ATA reinforces election policy stance


Simon calls again for clear positions from both sides on carbon tax and road planning, funding and charging

August 5, 2013

The Australian Trucking Association (ATA) has reiterated that the carbon tax and road planning, funding and charging are the key federal election issues for the industry.

The industry group has lobbied the major political parties to make their positions on the issues plain even before Prime Minister Kevin Rudd named September 7 as the election date yesterday.

"The Labor Government still plans to extend its carbon tax to the fuel used by the trucking industry," ATA Chairman David Simon states.

"Under Labor’s plan, trucking operators would pay an extra 1.6 cents per litre in fuel tax from 1 July 2014.

"It’s a great improvement on the Government’s original plan, which would have seen a fuel tax increase of 6.858 cents per litre, but it is still a tax hike that many trucking businesses could not afford.

"In the election campaign, the ATA is calling on the Labor Government to announce it would, if elected, drop its plan to extend the carbon tax to truck fuel.

"The Coalition has already announced it would repeal the carbon tax completely."

Simon has made plain that both major parties should announce policies to fix Australia’s road planning, funding and charging system as soon as possible.

"Australia’s road planning and funding system is broken," Simon adds.

"Too many decisions at all levels of government are determined by short term considerations.

"We want both sides of politics to announce they would, if elected, base road funding decisions on meeting target standards for each tier of the road network.

"They should set those standards so the trucking industry could use high productivity vehicles like B-triples and super B-doubles on key routes as they are upgraded.

"There are also serious problems with the existing road charging system.

"Registration charges are very high.
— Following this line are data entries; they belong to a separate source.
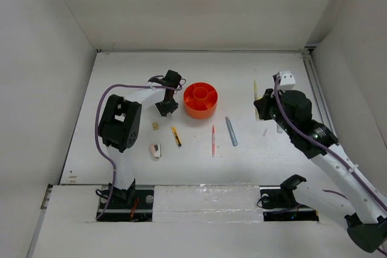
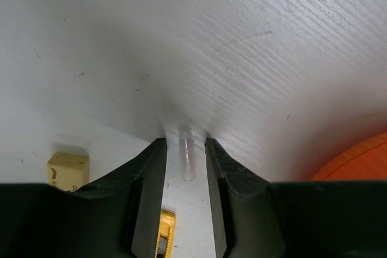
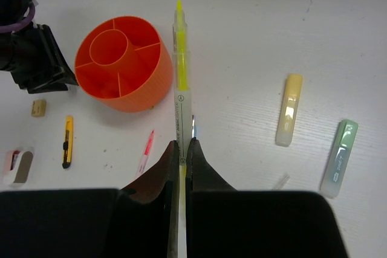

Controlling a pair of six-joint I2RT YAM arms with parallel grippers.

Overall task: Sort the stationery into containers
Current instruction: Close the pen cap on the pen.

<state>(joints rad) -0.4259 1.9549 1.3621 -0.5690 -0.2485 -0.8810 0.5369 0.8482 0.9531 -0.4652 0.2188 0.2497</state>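
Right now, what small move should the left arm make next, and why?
Probably close the left gripper on the small clear tube. The tube lies flat on the table between the fingers, with a gap showing on each side, so it does not look pinched yet. The orange tub stands close by.

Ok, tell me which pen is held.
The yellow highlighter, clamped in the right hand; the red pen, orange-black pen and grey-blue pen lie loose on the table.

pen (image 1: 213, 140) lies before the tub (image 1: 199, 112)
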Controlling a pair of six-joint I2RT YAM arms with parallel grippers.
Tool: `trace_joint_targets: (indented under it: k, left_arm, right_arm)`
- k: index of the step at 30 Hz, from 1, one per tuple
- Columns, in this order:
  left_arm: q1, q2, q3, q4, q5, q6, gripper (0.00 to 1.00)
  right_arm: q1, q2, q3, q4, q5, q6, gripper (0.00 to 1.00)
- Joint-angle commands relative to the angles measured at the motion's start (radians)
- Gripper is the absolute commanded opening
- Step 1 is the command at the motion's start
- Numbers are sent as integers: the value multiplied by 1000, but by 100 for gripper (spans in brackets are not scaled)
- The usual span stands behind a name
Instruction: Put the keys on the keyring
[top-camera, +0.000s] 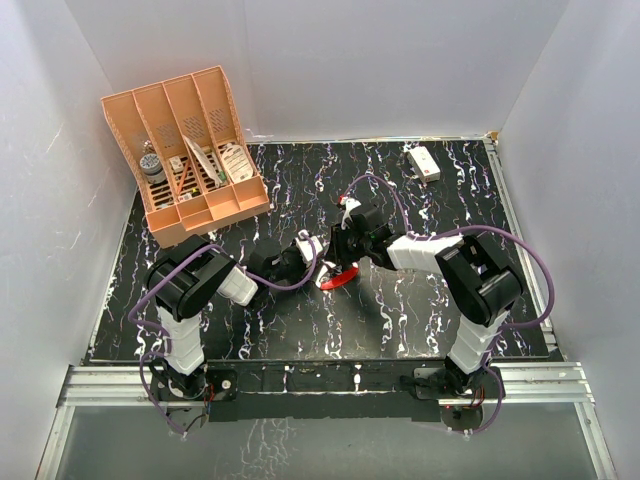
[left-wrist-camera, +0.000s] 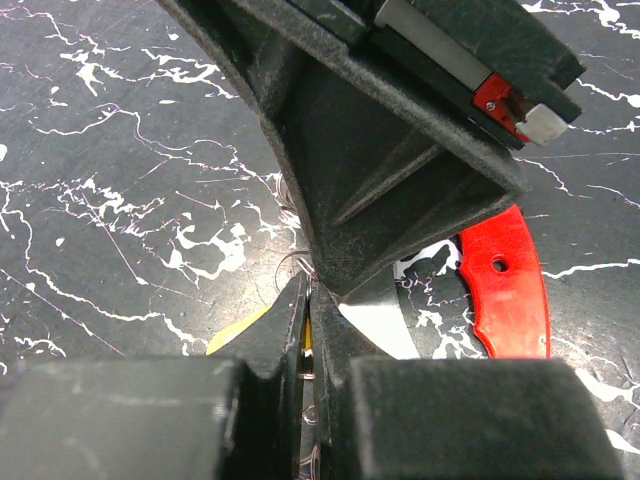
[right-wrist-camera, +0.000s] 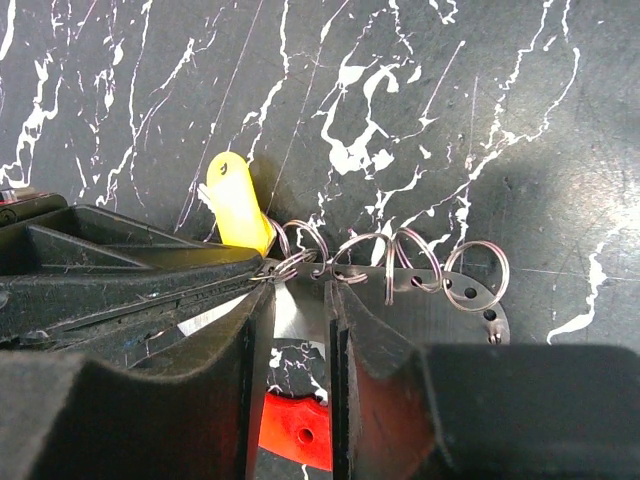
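Observation:
My two grippers meet over the middle of the table. The left gripper (left-wrist-camera: 308, 292) is shut on a key with a yellow head (right-wrist-camera: 235, 205), which pokes out above its fingers (right-wrist-camera: 150, 280), with a thin wire ring at their tips. My right gripper (right-wrist-camera: 300, 290) stands just above a silvery plate (right-wrist-camera: 440, 310) with holes and several wire rings. Its jaws are partly apart, and nothing shows pinched between them. The keyring, a red curved band (left-wrist-camera: 510, 285), lies on the table under both grippers (top-camera: 340, 280) and shows through the right jaws' gap (right-wrist-camera: 300, 432).
An orange desk organiser (top-camera: 190, 150) with small items stands at the back left. A white rectangular box (top-camera: 424, 162) lies at the back right. White walls close in the black marbled table (top-camera: 300, 330) on three sides.

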Motion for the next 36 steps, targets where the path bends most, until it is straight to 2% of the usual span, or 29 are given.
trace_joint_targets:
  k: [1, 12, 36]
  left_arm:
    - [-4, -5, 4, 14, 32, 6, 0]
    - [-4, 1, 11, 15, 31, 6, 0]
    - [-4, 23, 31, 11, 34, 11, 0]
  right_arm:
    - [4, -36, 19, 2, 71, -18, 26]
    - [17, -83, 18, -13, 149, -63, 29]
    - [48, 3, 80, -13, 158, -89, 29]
For example, it costs more than $14,700 to register a B-double.

"This raises cash flow issues for small businesses.

"The system is riddled with errors and discrepancies. But the option favoured by governments for reforming the system – putting a GPS tracker in every one of Australia’s 534,000 trucks – would be worse.

"Australia’s trucking businesses need both sides of politics to announce they would slash registration charges to reduce the impact of these huge, once a year payments on small businesses, and halt the move to GPS based pricing."